[PATCH v4] Set the scratch allocation to alignment to cacheline size.
Andrew Jones
ajones at ventanamicro.com
Fri Mar 21 00:50:15 PDT 2025
On Thu, Mar 20, 2025 at 10:46:02PM -0700, Raj Vishwanathan wrote:
> Andrew,
>
> Thanks for the tip. It may be the way to in the future.

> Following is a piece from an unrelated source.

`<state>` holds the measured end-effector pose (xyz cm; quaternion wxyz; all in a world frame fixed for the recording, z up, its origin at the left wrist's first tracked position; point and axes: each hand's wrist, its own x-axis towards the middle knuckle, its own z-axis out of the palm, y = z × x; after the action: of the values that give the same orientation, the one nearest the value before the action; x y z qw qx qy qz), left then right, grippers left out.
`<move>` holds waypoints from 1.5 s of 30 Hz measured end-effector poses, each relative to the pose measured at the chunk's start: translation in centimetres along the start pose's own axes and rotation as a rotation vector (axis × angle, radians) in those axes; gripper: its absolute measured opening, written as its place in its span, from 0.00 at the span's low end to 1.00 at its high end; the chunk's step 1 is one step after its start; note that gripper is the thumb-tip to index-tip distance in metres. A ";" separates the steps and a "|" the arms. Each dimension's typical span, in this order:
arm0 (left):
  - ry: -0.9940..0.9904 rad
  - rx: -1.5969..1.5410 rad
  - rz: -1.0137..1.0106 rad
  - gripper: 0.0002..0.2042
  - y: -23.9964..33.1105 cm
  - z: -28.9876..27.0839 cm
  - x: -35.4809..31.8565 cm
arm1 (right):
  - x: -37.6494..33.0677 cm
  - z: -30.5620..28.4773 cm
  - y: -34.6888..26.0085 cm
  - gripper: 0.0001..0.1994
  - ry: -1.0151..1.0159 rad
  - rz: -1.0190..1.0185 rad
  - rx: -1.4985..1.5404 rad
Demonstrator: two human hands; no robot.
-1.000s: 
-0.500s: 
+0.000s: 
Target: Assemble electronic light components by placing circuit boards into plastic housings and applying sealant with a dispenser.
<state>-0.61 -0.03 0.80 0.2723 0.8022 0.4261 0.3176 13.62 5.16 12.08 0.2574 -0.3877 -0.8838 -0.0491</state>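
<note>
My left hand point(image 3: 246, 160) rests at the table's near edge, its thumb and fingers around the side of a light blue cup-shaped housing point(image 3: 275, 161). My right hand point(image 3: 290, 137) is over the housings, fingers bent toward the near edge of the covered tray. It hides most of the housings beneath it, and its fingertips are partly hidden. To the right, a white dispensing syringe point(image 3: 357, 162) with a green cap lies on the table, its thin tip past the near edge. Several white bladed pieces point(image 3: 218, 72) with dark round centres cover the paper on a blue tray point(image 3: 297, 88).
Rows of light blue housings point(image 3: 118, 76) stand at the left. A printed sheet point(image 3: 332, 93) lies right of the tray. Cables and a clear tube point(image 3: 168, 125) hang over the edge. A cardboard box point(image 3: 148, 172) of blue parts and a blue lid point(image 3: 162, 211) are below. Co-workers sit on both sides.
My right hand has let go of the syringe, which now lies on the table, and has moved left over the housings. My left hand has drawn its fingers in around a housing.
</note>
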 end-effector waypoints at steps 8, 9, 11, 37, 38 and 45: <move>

Just out of
> curiosity, does the absence of Zic64b extension mean that cache blocks
> are not 64 bytes in size?
Nope, it just means the cache block sizes will need to be determined in
some other way, such as with the riscv,cbom/cbo{m,p,z}-block-size nodes.
My comment on the patch is to not give up when riscv,cbom-block-size
is missing, but rather to also search the extension list for zic64b.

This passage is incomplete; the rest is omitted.